17,326 posts, read 22,065,118 times
Reputation: 29713
Quote:
Originally Posted by StuartM1 View Post
A couple sources of info below. When you really look into the unrecoverable costs of buying vs renting, even with conservative estimated inputs, it's surprising how much less expensive renting can be vs buying.

*

https://www.youtube.com/watch?v=Uwl3-jBNEd4

https://www.calculator.net/rent-vs-buy-calculator.html
Ok he is a financial planner, so of course his fantasy is to steal you away from the realtors and get you to invest with him......easy bias to see.


1. My first question to him: do you own a home?
2. Keep in mind also that the insurance industry does the same pitch, "buy term and invest the rest" when trying to get someone to buy term insurance and come out ahead "IF" the money is invested and it gets favorable returns. The glitch is certainly in the latter part of that equation.
3. Most people are poor savers/investors. If they buy a home it makes them more stable and at the end of the mortgage they own the home. Renters never get to cross that finish line and are at the mercy of their landlord. Moving is unrecoverable costs: If a renter is moving every 3-5 years vs. a guy that buys a house and stays 15-20 years then I'd bet the moving costs get to be pretty considerable.


Best gauge of the wisdom: How many financial planners own their own homes vs renting? How many truly rich individuals do you know that are long term renters?

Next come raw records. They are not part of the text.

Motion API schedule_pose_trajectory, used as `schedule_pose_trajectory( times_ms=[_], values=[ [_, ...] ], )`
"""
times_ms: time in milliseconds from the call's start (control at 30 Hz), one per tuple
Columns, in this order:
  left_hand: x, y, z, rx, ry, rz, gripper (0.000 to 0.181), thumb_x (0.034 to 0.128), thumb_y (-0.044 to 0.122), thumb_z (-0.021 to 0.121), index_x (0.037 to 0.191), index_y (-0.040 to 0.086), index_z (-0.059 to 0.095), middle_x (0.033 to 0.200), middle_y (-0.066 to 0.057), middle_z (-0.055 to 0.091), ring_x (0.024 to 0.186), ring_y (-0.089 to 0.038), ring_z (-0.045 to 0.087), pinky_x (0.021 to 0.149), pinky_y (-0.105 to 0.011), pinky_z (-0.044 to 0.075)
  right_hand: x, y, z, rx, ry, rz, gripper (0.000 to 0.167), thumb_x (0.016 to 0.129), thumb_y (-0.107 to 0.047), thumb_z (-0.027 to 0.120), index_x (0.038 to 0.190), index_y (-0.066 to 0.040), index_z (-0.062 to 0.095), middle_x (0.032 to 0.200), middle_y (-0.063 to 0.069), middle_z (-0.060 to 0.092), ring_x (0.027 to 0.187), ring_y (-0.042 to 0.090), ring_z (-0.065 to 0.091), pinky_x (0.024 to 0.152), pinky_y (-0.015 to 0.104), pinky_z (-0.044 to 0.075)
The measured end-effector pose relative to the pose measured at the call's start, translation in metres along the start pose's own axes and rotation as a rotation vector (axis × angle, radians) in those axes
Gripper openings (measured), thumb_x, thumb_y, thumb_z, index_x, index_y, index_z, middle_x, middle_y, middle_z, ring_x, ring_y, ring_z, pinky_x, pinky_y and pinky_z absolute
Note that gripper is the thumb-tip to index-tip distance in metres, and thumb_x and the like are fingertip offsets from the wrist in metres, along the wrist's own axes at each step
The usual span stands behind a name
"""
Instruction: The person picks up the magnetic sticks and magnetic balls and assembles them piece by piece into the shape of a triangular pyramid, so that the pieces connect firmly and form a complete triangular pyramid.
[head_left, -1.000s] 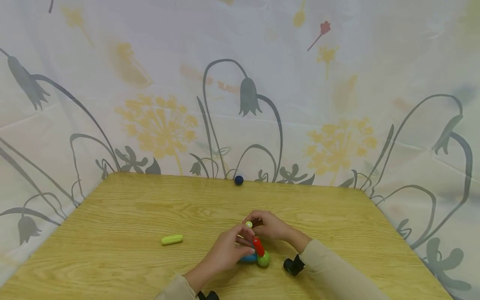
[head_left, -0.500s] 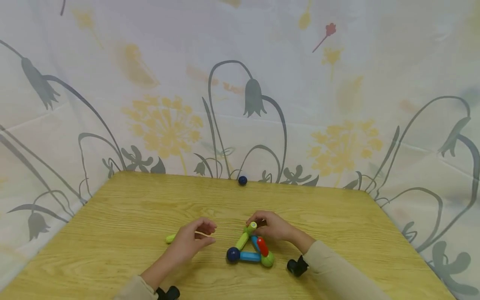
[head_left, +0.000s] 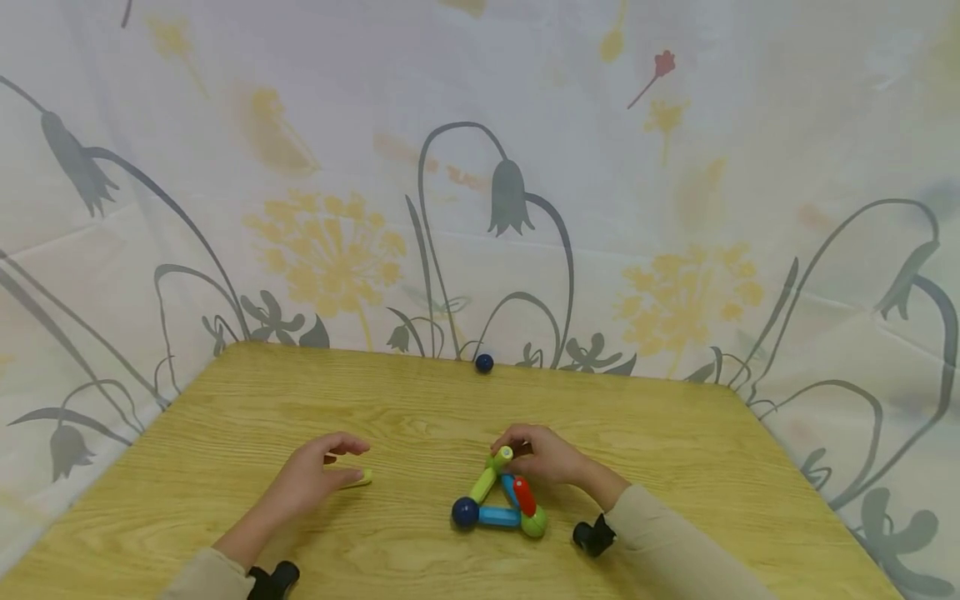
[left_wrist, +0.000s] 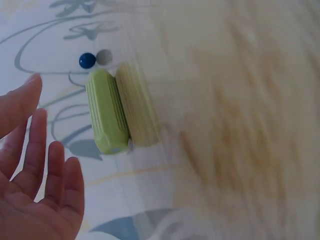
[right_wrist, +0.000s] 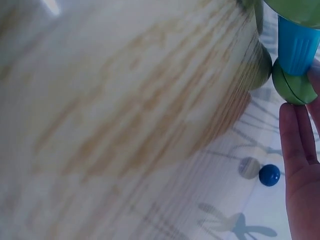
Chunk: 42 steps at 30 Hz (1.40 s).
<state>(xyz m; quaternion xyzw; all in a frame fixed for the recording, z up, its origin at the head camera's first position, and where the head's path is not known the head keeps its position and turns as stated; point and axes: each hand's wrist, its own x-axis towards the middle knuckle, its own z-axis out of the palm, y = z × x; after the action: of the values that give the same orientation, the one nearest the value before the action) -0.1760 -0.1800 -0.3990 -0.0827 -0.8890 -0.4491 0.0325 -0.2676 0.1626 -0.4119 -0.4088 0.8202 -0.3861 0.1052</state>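
In the head view my left hand (head_left: 311, 475) is at a loose light green rod (head_left: 366, 477), its fingers spread; the left wrist view shows a gap between the hand and the rod. On the table stands a triangle of magnetic rods and balls: a dark blue ball (head_left: 465, 512), a blue rod (head_left: 498, 517), a green ball (head_left: 533, 522) and a light green rod (head_left: 482, 485). A red rod (head_left: 524, 497) and another light green rod (head_left: 502, 457) stick up from it. My right hand (head_left: 546, 456) pinches the far corner's green ball (right_wrist: 292, 89), partly hidden in the head view.
A second dark blue ball (head_left: 484, 363) lies at the back edge of the wooden table (head_left: 360, 400). Behind it hangs a flower-printed cloth (head_left: 375, 275). Black wrist cameras sit on both forearms, the right one (head_left: 594, 535) close to the triangle.
My left hand has left the triangle and moved left to the loose light green rod. The right hand stays at the far corner.
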Motion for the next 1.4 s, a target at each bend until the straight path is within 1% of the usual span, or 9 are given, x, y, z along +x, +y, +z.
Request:
schedule_pose_trajectory(
  times_ms=[133,367,467,600,700,800,967,1200,1400],
  values=[
    [0.001,-0.01,-0.007,-0.016,-0.065,-0.004,0.031,0.0816,0.009,0.071,0.111,0.002,0.064,0.107,-0.009,0.062,0.105,-0.034,0.053,0.088,-0.047,0.043,-0.001,0.0,0.0,0.001,-0.002,-0.002,0.023,0.083,0.005,0.065,0.105,-0.002,0.064,0.101,0.005,0.061,0.085,0.011,0.054,0.081,0.026,0.049],
    [0.002,-0.016,-0.016,-0.034,-0.261,-0.058,0.038,0.079,0.006,0.073,0.114,-0.004,0.062,0.113,-0.018,0.059,0.098,-0.033,0.054,0.081,-0.046,0.045,-0.001,0.001,0.001,-0.008,0.0,-0.015,0.021,0.085,0.003,0.065,0.106,-0.002,0.064,0.103,0.007,0.06,0.089,0.013,0.055,0.083,0.032,0.049],
    [0.004,-0.016,-0.018,-0.019,-0.28,-0.064,0.035,0.0796,0.003,0.071,0.112,-0.004,0.063,0.111,-0.017,0.059,0.096,-0.031,0.054,0.079,-0.044,0.046,0.0,0.001,0.001,-0.007,0.005,-0.01,0.022,0.084,0.003,0.065,0.105,-0.003,0.065,0.103,0.006,0.061,0.089,0.013,0.056,0.082,0.029,0.049],
    [0.007,-0.015,-0.015,0.01,-0.294,-0.024,0.031,0.0818,0.001,0.068,0.112,-0.006,0.063,0.108,-0.017,0.06,0.093,-0.03,0.055,0.078,-0.043,0.046,-0.001,0.002,0.002,-0.01,0.012,0.008,0.022,0.084,0.004,0.065,0.104,-0.004,0.065,0.102,0.005,0.061,0.09,0.013,0.056,0.082,0.028,0.049],
    [0.008,-0.012,-0.007,0.024,-0.279,-0.019,0.03,0.086,-0.001,0.062,0.116,-0.008,0.06,0.108,-0.016,0.06,0.092,-0.028,0.056,0.077,-0.042,0.047,-0.001,0.002,0.002,-0.015,0.01,0.018,0.022,0.084,0.004,0.066,0.105,-0.004,0.066,0.102,0.004,0.06,0.089,0.013,0.056,0.082,0.029,0.049],
    [0.009,-0.003,0.004,0.02,-0.239,-0.059,0.031,0.0905,0.0,0.056,0.12,-0.008,0.056,0.108,-0.013,0.06,0.092,-0.025,0.056,0.076,-0.04,0.047,-0.003,0.002,0.001,-0.01,0.009,0.02,0.023,0.084,0.004,0.066,0.105,-0.004,0.066,0.102,0.005,0.061,0.089,0.015,0.056,0.083,0.031,0.049],
    [0.01,0.015,0.026,-0.062,-0.199,-0.064,0.035,0.0928,0.002,0.054,0.125,-0.01,0.049,0.11,-0.013,0.056,0.096,-0.026,0.055,0.078,-0.04,0.047,-0.004,0.0,0.0,-0.001,0.017,0.025,0.023,0.084,0.004,0.066,0.105,-0.003,0.065,0.103,0.007,0.061,0.094,0.018,0.059,0.083,0.032,0.049],
    [0.014,0.037,0.051,-0.203,-0.272,0.064,0.034,0.094,0.007,0.055,0.124,-0.008,0.048,0.112,-0.013,0.054,0.102,-0.031,0.053,0.081,-0.04,0.047,-0.006,-0.014,-0.002,-0.02,0.027,0.039,0.022,0.083,0.009,0.064,0.104,0.002,0.065,0.101,0.01,0.06,0.088,0.018,0.057,0.082,0.033,0.049],
    [0.018,0.049,0.066,-0.208,-0.28,0.167,0.029,0.0919,0.007,0.058,0.118,-0.005,0.053,0.108,-0.011,0.057,0.1,-0.031,0.056,0.082,-0.038,0.048,-0.005,-0.022,-0.003,-0.009,0.034,0.021,0.021,0.082,0.01,0.063,0.102,0.005,0.065,0.098,0.01,0.06,0.086,0.018,0.057,0.08,0.032,0.05]
  ],
)
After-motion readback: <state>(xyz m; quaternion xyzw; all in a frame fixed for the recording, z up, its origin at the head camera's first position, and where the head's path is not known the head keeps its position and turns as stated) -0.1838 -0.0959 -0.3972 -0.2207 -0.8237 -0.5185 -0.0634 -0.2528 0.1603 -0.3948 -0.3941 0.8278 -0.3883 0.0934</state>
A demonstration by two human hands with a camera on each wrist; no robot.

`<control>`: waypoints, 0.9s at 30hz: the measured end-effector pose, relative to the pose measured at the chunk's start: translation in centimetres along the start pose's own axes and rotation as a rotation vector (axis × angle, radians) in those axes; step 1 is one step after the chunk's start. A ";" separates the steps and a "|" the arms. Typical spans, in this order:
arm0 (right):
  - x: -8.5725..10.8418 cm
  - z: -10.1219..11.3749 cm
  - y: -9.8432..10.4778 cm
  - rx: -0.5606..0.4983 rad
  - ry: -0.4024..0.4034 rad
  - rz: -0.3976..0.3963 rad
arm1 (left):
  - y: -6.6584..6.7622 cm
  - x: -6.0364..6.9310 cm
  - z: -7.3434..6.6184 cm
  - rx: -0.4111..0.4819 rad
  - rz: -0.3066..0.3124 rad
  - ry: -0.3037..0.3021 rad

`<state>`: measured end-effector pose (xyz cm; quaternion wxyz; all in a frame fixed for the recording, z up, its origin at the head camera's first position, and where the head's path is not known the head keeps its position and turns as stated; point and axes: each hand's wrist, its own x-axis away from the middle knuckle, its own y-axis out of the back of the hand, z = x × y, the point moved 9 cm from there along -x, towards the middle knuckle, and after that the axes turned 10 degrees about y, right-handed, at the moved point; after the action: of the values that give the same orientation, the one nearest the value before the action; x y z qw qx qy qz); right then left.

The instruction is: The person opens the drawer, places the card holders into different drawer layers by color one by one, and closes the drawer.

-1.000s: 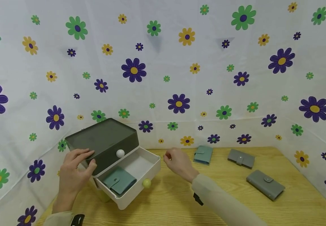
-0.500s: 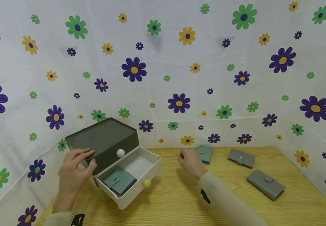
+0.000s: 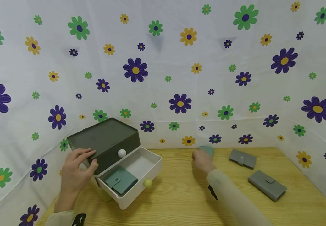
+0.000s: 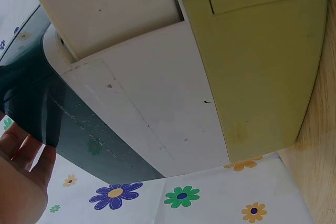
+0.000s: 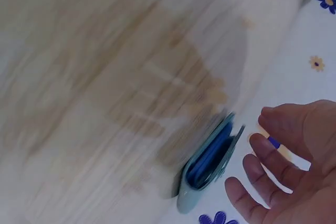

This is friend of mine's home, his is a financial planner:

Total Market Value $12,617,409 $9,639,634 $6,818,910 $6,697,096

House has almost doubled in value in the last 4 years. Yes the tax bill is 111k a year so he has blown 444K in sunk money. It is financed with a 3% mortgage and he wakes up looking at the ocean every morning.
So if its jumped 5.9mm in value, even if he lost 444K in taxes and another 450 in interest/insurance whatever. He is 5mm ahead AFTER paying those sunk costs.

Zillow says: Zestimate®: $14,851,800 which is even a stronger return.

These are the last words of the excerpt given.